Task description: In the data that follows, how many lines include the string "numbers"? Answer with the number alone.

Source material:
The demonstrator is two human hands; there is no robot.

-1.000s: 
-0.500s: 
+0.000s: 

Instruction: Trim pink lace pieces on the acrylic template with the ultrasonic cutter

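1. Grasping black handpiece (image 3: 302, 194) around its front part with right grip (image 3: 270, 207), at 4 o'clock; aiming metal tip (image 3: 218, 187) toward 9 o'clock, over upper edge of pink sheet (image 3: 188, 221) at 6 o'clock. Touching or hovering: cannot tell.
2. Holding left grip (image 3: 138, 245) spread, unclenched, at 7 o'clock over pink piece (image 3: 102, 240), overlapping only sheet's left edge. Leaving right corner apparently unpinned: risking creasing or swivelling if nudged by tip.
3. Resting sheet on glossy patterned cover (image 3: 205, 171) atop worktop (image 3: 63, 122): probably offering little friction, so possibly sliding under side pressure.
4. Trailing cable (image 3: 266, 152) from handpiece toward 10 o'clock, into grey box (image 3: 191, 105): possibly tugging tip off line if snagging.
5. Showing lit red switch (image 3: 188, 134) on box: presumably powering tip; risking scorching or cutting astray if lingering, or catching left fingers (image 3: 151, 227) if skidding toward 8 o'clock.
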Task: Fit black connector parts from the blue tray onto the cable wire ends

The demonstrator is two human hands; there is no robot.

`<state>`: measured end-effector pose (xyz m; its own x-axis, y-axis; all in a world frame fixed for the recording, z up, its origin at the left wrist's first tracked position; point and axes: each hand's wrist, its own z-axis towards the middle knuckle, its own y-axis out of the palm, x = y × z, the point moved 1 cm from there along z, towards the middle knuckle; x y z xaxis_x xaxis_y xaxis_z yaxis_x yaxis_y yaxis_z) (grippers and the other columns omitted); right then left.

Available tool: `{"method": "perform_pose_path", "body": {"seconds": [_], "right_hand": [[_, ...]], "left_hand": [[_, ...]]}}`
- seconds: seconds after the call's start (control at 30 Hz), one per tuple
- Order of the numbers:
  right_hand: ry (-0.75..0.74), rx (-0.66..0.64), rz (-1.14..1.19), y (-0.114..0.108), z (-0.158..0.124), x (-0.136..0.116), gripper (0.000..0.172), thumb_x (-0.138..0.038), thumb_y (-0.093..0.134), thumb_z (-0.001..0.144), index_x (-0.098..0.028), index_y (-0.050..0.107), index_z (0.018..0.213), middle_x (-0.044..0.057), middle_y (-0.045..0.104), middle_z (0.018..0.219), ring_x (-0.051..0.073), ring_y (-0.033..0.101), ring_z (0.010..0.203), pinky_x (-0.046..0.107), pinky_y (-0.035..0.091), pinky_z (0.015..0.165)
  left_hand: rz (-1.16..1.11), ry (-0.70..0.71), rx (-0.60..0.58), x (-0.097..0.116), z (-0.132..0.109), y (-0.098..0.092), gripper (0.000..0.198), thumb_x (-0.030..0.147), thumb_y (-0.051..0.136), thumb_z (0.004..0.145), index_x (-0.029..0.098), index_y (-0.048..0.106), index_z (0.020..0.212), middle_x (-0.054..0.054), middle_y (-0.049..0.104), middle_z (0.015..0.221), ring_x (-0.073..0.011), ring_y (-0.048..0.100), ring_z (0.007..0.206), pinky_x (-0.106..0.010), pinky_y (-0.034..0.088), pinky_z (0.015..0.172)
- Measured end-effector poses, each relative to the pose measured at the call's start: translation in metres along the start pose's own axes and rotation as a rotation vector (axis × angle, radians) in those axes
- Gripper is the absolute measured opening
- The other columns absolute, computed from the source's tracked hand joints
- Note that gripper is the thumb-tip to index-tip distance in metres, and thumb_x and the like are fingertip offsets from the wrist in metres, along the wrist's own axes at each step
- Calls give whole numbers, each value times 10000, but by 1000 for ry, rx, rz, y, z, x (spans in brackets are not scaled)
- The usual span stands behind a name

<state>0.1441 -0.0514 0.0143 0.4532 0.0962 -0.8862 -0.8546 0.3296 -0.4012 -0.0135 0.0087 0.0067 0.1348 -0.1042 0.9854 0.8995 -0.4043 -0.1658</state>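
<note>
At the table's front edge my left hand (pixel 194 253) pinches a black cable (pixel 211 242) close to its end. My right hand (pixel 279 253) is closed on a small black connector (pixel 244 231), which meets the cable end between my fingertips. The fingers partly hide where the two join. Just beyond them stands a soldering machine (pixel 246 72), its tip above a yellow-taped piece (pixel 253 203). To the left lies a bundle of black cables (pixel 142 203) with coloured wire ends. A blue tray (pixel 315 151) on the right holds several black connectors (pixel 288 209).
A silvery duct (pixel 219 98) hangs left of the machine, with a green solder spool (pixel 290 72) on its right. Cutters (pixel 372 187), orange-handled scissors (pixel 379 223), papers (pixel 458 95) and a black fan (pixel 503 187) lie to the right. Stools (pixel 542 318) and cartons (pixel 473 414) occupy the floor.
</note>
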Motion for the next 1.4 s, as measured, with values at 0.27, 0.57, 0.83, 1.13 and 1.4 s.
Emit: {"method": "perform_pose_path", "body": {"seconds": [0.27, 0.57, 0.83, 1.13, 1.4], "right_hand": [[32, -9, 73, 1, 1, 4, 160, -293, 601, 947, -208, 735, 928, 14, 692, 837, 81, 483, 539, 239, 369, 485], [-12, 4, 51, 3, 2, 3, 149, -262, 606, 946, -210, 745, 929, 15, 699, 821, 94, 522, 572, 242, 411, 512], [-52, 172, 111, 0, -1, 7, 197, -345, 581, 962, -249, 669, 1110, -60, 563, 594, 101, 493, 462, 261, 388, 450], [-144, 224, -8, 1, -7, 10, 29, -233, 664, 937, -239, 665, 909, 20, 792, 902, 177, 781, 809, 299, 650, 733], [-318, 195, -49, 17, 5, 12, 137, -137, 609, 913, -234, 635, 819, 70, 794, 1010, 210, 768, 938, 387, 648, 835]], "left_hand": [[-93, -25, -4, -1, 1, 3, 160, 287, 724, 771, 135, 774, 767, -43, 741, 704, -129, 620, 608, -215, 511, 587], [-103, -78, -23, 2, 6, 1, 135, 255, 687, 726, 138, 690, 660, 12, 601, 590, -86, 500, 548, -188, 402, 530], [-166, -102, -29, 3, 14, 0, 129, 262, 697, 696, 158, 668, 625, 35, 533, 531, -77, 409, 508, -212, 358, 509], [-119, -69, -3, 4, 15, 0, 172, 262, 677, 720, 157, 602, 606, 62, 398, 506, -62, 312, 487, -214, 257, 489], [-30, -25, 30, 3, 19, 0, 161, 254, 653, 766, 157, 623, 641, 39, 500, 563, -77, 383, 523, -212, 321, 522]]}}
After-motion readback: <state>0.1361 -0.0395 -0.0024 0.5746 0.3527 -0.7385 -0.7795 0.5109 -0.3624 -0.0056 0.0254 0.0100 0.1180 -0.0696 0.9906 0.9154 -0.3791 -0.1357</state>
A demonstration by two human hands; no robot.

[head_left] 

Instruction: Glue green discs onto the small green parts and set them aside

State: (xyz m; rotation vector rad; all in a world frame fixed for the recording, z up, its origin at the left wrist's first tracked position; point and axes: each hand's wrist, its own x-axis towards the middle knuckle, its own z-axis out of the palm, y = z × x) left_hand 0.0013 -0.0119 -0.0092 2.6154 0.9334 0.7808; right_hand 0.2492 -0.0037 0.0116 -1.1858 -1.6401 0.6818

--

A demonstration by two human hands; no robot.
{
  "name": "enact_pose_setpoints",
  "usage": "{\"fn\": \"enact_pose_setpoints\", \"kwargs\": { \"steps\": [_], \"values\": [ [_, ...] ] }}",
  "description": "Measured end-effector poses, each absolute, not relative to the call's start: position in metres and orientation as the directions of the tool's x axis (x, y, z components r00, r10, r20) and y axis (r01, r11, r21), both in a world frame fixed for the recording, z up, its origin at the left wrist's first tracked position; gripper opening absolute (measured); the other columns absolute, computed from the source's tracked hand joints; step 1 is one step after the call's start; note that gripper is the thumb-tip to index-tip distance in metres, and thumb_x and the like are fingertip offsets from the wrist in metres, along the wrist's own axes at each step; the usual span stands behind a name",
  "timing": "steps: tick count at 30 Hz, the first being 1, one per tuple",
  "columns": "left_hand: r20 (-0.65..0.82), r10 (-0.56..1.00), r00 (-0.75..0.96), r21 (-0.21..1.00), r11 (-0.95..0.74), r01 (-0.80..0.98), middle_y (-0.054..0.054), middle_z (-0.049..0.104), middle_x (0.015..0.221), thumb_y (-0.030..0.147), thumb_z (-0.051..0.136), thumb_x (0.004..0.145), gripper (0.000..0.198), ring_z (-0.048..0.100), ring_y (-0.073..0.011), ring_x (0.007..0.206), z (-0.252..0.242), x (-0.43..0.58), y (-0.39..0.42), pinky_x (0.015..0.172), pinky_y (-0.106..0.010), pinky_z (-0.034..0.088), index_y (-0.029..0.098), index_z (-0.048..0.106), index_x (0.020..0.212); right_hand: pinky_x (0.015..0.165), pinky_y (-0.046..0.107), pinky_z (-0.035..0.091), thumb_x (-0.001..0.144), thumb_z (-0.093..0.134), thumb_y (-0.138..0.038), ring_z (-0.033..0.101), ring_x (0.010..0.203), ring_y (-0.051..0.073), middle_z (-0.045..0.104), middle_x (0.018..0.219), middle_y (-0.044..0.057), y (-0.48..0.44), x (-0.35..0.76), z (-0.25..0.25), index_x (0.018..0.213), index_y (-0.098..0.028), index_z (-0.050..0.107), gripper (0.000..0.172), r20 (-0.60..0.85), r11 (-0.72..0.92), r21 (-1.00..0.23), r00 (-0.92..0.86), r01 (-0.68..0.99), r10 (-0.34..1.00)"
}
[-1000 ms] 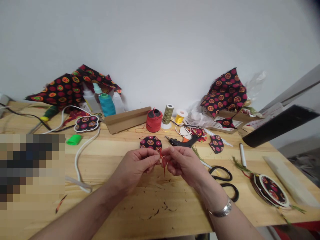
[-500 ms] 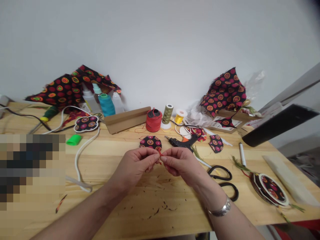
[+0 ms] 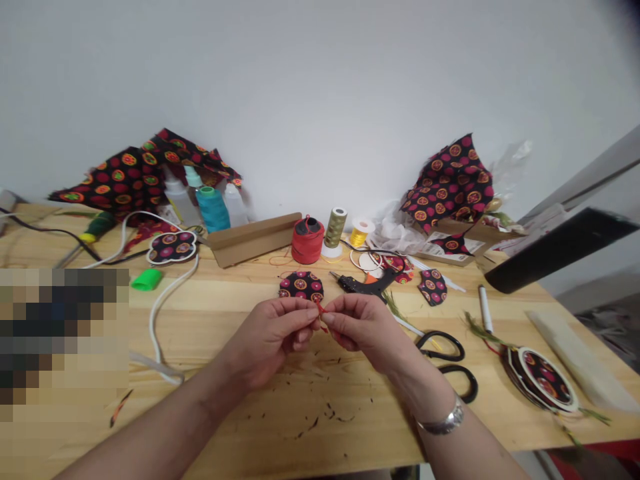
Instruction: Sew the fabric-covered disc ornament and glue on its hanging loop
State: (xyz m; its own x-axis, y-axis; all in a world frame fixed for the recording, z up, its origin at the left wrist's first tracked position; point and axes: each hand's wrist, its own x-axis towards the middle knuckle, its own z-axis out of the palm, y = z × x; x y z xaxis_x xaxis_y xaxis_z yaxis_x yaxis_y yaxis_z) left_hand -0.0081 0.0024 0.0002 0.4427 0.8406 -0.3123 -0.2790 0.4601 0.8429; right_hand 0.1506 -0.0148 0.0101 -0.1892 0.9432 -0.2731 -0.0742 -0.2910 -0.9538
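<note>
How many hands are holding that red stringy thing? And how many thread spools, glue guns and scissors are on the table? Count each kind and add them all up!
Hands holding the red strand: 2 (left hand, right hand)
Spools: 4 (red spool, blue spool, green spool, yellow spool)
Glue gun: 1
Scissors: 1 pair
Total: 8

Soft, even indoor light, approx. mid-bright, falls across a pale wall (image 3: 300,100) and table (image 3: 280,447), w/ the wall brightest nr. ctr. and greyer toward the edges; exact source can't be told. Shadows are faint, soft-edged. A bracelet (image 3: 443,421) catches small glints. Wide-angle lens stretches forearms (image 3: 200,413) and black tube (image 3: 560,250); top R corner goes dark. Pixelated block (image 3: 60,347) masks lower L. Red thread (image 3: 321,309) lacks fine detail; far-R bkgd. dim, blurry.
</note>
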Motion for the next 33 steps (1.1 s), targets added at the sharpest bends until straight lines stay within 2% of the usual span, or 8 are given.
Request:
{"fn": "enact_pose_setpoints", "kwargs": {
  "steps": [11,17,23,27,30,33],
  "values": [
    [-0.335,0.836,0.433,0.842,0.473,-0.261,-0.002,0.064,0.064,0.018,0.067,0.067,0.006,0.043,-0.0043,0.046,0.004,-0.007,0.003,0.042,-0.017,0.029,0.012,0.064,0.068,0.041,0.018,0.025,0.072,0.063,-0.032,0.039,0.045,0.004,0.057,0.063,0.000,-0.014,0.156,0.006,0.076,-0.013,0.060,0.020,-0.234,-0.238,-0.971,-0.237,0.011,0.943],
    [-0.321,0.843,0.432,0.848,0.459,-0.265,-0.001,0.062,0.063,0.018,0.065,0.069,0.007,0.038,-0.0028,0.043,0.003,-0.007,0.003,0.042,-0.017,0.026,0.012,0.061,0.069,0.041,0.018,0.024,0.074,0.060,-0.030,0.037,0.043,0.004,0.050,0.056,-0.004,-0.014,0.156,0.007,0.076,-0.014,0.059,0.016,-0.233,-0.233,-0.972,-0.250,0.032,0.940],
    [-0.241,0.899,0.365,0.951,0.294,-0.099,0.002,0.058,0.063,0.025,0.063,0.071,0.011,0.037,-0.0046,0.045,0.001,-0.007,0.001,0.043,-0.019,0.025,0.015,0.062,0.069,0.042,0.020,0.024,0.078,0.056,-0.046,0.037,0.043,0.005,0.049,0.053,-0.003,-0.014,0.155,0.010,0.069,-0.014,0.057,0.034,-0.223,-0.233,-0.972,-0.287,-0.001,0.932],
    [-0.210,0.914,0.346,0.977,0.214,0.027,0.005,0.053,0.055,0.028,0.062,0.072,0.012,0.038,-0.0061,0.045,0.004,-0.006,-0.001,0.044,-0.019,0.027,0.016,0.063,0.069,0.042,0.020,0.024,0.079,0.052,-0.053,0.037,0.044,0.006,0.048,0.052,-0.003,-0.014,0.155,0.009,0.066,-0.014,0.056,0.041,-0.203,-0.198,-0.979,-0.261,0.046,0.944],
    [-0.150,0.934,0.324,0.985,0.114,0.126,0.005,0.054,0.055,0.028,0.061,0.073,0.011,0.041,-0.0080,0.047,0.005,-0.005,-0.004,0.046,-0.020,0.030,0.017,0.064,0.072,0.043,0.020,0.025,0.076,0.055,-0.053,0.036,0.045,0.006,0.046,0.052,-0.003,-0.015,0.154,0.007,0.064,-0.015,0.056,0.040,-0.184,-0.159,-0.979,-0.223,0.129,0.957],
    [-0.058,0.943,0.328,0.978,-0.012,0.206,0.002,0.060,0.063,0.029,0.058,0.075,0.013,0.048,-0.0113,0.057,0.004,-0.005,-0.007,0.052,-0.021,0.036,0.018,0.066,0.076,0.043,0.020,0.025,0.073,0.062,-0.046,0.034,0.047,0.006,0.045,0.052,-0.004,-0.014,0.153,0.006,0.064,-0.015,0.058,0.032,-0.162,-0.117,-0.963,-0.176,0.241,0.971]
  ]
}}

Finished exercise: 2